The college is utilizing Minneapolis-based Headwater Systems' Watchdog real-time locating system (RTLS),
which includes active 418 MHz RFID tags encased in black plastic. According to Christopher Barth, Luther's executive director
of library and information services, the tags will be affixed to about 75 key rings. Each ring will contain several master
keys and be welded to prevent the keys from being removed, then stored in lock boxes.
Fewer than 10 lock boxes
are located throughout the campus, and RFID interrogators will be installed in the ceiling above the cabinets containing the
boxes. Each interrogator includes a Power over Ethernet (POE) connection. "We also plan to cover strategic entrances
and exits across campus," Barth explains, "to gain greater tracking capabilities for the movement of keys."

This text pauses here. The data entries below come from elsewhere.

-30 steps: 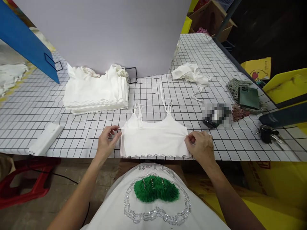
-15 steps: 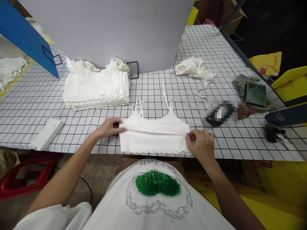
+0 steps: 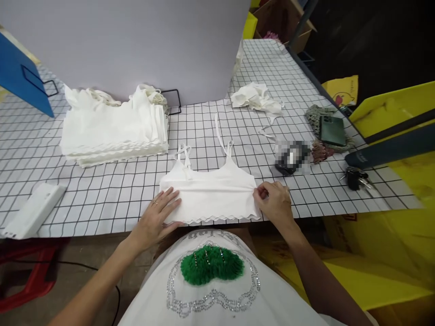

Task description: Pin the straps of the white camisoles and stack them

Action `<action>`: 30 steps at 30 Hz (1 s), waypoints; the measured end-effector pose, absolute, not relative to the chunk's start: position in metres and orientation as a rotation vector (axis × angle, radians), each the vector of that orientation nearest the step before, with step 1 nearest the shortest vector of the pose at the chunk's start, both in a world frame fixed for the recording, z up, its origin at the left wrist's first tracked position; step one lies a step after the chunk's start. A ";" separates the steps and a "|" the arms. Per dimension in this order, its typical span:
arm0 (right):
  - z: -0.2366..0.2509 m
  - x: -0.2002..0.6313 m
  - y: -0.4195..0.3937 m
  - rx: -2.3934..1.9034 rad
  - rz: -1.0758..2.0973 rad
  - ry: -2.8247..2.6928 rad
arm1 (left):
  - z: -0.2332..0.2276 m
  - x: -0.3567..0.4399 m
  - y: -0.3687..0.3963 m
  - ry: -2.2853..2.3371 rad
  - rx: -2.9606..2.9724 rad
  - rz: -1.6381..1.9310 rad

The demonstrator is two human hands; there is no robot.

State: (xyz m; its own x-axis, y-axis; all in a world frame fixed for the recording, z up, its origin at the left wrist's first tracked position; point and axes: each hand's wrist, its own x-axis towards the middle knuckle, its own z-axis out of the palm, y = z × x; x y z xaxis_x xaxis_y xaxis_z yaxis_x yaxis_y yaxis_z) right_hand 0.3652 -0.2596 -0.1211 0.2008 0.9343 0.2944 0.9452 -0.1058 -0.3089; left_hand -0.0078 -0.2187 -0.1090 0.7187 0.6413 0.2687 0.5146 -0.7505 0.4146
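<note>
Grid table (image 3: pixel 102 199) edge; hands on top (image 3: pixel 210 194)

A pixelated patch (image 3: pixel 292 156) blurred a dark object on the bench (image 3: pixel 102 199), so its kind could not be told. The left hand (image 3: pixel 158 217) covered the white camisole top's (image 3: pixel 210 197) left lower corner, and the right hand (image 3: pixel 273 203) hid its right side seam. The white plastic piece (image 3: pixel 32 210) was cut off at the left edge. The keys (image 3: pixel 355 176) were too small to count.
</note>
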 end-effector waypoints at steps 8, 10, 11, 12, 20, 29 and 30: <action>-0.120 0.341 -0.288 -1.724 -0.038 -2.347 | -0.115 0.011 -0.208 1.004 2.820 0.397; -0.118 0.351 -0.286 -1.747 0.000 -2.333 | -0.118 0.012 -0.206 1.027 2.832 0.410; -0.115 0.355 -0.280 -1.762 0.006 -2.276 | -0.118 0.013 -0.205 1.034 2.828 0.445; -0.109 0.358 -0.269 -1.753 0.018 -2.208 | -0.119 0.014 -0.203 1.040 2.824 0.491; -0.074 0.288 -0.087 -1.381 0.356 -2.229 | -0.131 0.032 -0.193 1.200 2.794 0.573; -0.090 0.246 -0.005 -1.422 0.566 -2.455 | -0.136 0.024 -0.190 1.272 2.791 0.559; -0.087 0.254 -0.004 -1.477 0.546 -2.414 | -0.136 0.022 -0.190 1.261 2.779 0.581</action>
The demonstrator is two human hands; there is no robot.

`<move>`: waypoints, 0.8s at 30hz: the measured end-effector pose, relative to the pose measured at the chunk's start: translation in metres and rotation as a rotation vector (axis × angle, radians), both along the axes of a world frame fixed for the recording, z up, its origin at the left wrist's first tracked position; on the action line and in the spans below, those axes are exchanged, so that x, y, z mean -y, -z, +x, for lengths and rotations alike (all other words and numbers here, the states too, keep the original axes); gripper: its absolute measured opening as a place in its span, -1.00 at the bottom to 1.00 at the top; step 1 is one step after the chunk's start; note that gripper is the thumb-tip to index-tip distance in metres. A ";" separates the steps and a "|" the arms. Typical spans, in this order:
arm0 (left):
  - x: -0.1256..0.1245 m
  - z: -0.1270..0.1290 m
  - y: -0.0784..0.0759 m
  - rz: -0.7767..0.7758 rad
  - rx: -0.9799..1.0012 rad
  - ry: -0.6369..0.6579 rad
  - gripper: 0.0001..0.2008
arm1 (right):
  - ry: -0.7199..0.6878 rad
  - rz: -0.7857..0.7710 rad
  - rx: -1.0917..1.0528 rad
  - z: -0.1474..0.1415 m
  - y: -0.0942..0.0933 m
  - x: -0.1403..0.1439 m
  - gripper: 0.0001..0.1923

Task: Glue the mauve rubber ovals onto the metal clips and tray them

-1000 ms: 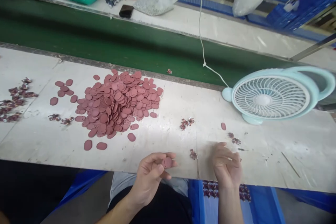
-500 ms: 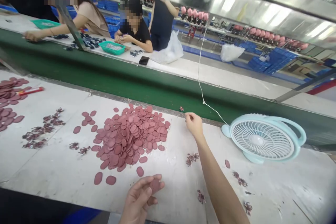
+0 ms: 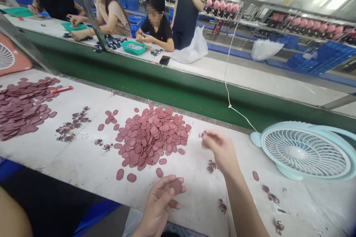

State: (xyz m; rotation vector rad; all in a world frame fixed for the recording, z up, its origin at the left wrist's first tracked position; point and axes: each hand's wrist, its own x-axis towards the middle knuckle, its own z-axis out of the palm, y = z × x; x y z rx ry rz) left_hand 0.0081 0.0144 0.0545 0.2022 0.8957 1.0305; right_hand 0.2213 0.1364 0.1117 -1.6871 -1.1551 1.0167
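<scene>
My left hand (image 3: pixel 162 200) is at the near table edge and pinches a mauve oval disc (image 3: pixel 177 186) between thumb and fingers. My right hand (image 3: pixel 219 150) is stretched out over the white table, blurred by motion, with a tiny dark piece (image 3: pixel 202 134) at its fingertips. To the left of that hand lies a big heap of mauve oval discs (image 3: pixel 151 137). Small dark clusters of tiny parts (image 3: pixel 212 166) lie just below the right hand.
A pale blue desk fan (image 3: pixel 304 152) stands at the right, its white cord (image 3: pixel 228 92) crossing the green conveyor belt (image 3: pixel 167 89). A second heap of discs (image 3: pixel 22 105) lies far left. Several people work across the belt beside a teal tray (image 3: pixel 134 47).
My right hand has drawn back from the belt's edge toward me with the small piece picked up there. The view has panned left. My left hand still holds the disc.
</scene>
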 end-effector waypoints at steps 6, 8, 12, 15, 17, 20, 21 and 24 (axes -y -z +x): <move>0.004 0.008 0.003 0.119 0.046 0.137 -0.76 | 0.025 -0.200 -0.462 -0.042 -0.003 0.145 -0.71; 0.009 0.013 0.004 0.161 0.055 0.177 -0.77 | 0.116 -0.223 -0.491 -0.049 -0.003 0.157 -0.72; 0.018 0.019 0.008 0.204 0.074 0.237 -0.78 | 0.161 -0.245 -0.510 -0.050 -0.007 0.157 -0.69; 0.022 0.019 0.012 0.215 0.068 0.261 -0.78 | 0.130 -0.274 -0.494 -0.047 -0.011 0.157 -0.68; 0.024 0.018 0.013 0.220 0.054 0.273 -0.77 | 0.099 -0.292 -0.498 -0.044 -0.011 0.159 -0.69; 0.024 0.018 0.009 0.197 0.035 0.289 -0.80 | 0.062 -0.304 -0.498 -0.040 -0.006 0.161 -0.71; 0.023 0.018 0.008 0.185 0.026 0.289 -0.85 | 0.045 -0.303 -0.495 -0.039 -0.004 0.162 -0.72; 0.022 0.020 0.002 0.181 0.000 0.284 -0.95 | 0.010 -0.295 -0.495 -0.036 0.000 0.162 -0.75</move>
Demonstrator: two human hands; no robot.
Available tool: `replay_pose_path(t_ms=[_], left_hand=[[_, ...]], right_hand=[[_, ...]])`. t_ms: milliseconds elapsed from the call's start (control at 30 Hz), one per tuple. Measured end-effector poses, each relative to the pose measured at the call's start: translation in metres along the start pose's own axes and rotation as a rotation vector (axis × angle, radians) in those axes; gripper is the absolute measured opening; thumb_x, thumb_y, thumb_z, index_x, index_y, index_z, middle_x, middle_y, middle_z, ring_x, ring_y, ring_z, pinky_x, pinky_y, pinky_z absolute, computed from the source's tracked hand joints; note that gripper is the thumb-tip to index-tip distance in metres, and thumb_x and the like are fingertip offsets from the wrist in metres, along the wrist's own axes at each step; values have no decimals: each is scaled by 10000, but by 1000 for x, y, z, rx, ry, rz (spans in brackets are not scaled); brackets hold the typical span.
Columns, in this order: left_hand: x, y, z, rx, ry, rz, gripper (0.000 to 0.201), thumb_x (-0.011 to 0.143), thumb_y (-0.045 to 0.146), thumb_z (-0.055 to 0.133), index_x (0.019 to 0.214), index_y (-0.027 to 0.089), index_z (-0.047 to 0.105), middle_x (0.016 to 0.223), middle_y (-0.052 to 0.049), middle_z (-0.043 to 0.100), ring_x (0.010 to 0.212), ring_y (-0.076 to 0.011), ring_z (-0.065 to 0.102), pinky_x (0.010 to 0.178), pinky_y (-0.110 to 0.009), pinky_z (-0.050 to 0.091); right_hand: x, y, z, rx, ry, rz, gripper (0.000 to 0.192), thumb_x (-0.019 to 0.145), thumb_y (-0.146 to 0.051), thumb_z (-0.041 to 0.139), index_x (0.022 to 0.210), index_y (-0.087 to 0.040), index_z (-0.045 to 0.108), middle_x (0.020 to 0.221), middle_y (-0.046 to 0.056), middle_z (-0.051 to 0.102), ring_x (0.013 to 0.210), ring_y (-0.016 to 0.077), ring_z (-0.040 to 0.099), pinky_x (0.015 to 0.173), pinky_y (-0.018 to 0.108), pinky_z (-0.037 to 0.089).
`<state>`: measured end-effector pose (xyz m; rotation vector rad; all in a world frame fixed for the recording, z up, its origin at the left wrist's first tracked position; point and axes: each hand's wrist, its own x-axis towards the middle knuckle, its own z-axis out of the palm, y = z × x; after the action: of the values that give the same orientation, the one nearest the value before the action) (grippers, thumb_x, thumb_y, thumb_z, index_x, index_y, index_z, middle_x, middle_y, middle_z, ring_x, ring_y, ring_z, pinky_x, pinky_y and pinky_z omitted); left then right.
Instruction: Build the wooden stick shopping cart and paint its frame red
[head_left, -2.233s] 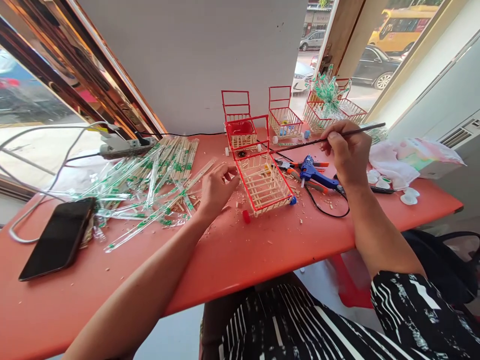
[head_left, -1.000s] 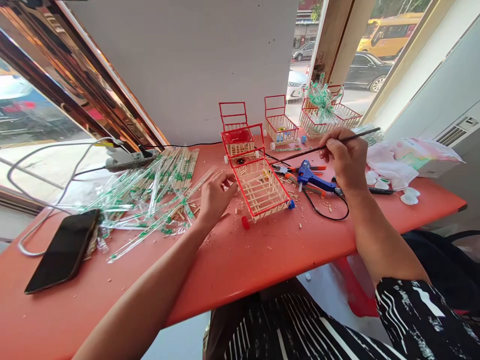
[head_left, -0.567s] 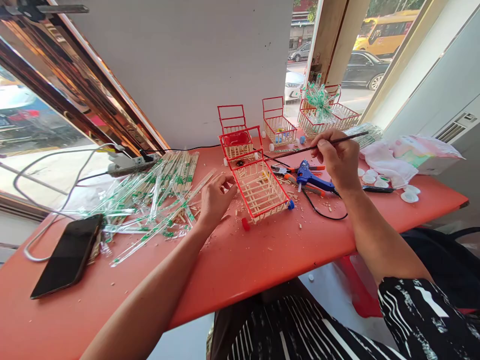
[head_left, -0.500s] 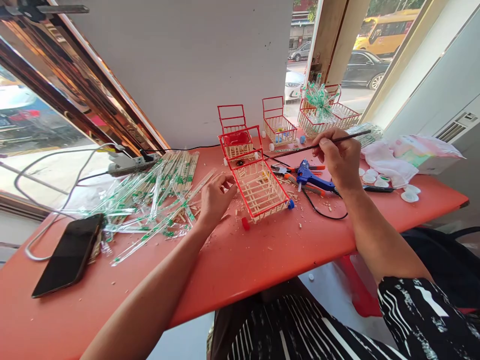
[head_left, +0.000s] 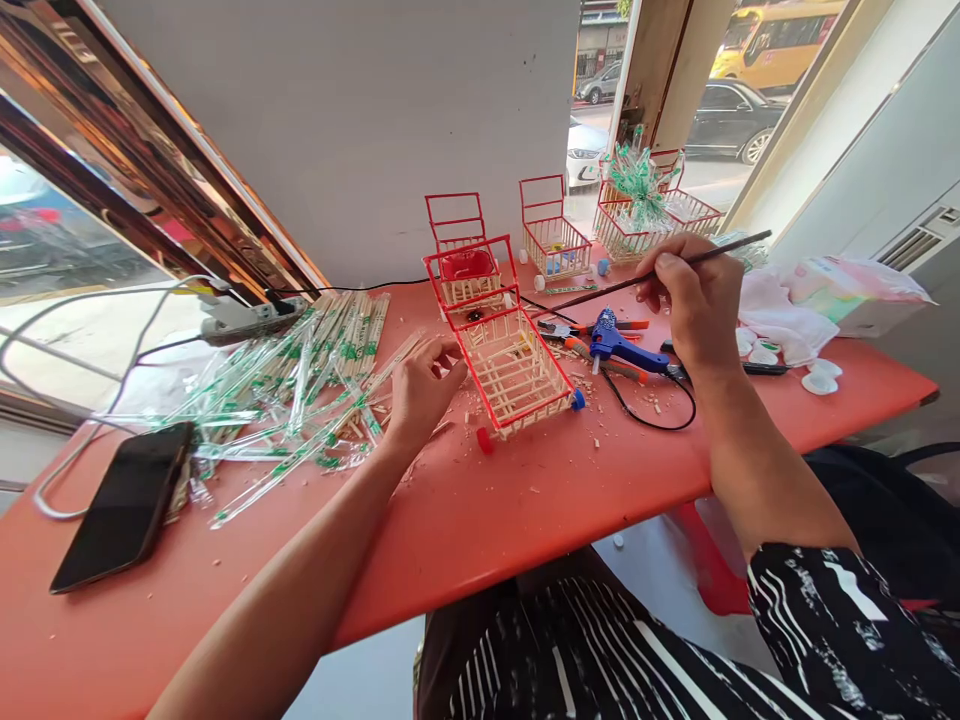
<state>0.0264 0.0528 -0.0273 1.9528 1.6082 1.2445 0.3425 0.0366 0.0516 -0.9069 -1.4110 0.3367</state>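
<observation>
A small stick-built cart with a red rim [head_left: 517, 368] stands in the middle of the orange table [head_left: 525, 510]. My left hand [head_left: 421, 392] rests at the cart's left side, fingers touching its frame. My right hand [head_left: 696, 300] is raised over the right part of the table and pinches a thin dark paintbrush [head_left: 600, 290], whose tip points left toward the cart's back edge. Behind it stands another cart holding a red cup [head_left: 466, 266].
A blue glue gun [head_left: 622, 346] with its black cord and pliers lie right of the cart. Wrapped chopsticks [head_left: 300, 370] are piled at the left, beside a black phone [head_left: 120, 505] and a power strip [head_left: 244, 318]. More carts [head_left: 551, 235], white caps [head_left: 821, 378] and cloth sit at the back right.
The view shifted slightly. My right hand with the brush drifted a little left and back again. My left hand stayed at the cart.
</observation>
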Motion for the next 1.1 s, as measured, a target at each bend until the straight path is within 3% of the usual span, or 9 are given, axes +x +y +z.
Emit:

Whenever a tagged key ring is removed from a lock box, the RFID system will record when that key ring was removed
from the box. The system, says Alex Fjelstad, CEO of Headwater Systems, will also send a text message or e-mail to alert designated
Luther staff members of the key ring's removal. The interrogators throughout the campus, says Barth, will record when
the key ring passes within range, providing a record of the rings' movement.
The Watchdog tags have a battery
life of up to seven years and emit an RF signal at preprogrammed rates, HeadWater Systems reports, ranging from once every
10 seconds to once per hour. The receivers can detect tag signals from as far away as 300 feet, and the system calculates
the location of the tag to within a few feet of its actual position.
Headwater Systems has developed proprietary
Web-based software that runs on a PC and lets users access data online to check the locations of tagged items at any given
time. This software also correlates the RFID tags' unique ID numbers with information about each key ring, such as the
building or buildings for which a particular ring is designated.